EXERCISE BRIEF |
The following data has a line with "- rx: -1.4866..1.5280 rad" and a line with "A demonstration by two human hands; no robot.". Write out exactly those lines and all the lines between them.

[Stored entries]
────

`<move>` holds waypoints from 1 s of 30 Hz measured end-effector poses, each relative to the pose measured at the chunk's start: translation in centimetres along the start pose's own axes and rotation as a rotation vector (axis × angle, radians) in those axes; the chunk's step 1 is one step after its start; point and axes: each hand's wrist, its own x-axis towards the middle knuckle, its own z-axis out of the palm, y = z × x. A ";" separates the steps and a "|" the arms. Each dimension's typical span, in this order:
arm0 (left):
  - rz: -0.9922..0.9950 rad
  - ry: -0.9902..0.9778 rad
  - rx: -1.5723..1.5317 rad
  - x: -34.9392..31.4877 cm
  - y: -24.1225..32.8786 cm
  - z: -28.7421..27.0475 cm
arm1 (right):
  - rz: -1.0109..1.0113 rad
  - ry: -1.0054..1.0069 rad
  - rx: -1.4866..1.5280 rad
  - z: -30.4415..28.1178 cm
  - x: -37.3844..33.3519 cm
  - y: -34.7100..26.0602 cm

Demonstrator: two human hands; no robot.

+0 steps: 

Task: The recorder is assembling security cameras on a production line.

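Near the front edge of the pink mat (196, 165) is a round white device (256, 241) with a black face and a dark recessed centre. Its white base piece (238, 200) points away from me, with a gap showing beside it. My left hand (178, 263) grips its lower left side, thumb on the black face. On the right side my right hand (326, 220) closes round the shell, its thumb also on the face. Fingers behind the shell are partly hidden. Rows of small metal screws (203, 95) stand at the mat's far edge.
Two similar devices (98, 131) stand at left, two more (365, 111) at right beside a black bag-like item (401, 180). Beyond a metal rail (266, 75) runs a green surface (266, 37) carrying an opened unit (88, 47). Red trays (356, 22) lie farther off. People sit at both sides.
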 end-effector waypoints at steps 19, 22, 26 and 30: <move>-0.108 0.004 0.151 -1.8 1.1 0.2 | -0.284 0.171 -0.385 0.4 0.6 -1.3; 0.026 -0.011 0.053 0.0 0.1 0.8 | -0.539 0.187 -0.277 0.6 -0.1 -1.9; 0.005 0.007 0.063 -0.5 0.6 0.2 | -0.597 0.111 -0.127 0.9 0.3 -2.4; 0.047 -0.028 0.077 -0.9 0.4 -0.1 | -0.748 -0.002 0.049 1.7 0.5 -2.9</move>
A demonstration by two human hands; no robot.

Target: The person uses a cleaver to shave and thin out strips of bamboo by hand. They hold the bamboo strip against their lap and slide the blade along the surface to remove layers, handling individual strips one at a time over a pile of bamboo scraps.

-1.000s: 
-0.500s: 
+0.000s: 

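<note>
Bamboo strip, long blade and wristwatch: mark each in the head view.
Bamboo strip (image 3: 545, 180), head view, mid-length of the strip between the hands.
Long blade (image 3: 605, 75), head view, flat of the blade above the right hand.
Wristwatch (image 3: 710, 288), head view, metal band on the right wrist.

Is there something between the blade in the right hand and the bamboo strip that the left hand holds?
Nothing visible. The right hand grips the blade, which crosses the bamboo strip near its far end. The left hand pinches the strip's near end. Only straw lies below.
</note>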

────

REPLY TO THE TASK |
  - rx: -1.4866..1.5280 rad
  - z: -30.4415..28.1178 cm
  - x: -37.3844..33.3519 cm
  - y: -34.7100..26.0602 cm

Demonstrator: two human hands; no robot.

+0 steps: 

Task: The recorder is assembling security cameras on a production line.

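Near the front edge of the pink mat (196, 165) is a round white device (256, 241) with a black face and a dark recessed centre. Its white base piece (238, 200) points away from me, with a gap showing beside it. My left hand (178, 263) grips its lower left side, thumb on the black face. On the right side my right hand (326, 220) closes round the shell, its thumb also on the face. Fingers behind the shell are partly hidden. Rows of small metal screws (203, 95) stand at the mat's far edge.
Two similar devices (98, 131) stand at left, two more (365, 111) at right beside a black bag-like item (401, 180). Beyond a metal rail (266, 75) runs a green surface (266, 37) carrying an opened unit (88, 47). Red trays (356, 22) lie farther off. People sit at both sides.
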 end-effector waypoints at steps 19, 22, 26 and 30: <move>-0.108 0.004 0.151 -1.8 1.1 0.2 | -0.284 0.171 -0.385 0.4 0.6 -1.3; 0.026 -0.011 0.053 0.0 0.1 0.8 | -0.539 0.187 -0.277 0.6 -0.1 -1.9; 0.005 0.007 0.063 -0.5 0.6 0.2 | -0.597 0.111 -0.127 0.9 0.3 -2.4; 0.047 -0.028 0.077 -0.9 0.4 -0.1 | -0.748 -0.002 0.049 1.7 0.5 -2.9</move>
A demonstration by two human hands; no robot.

The output above is complete as it stands.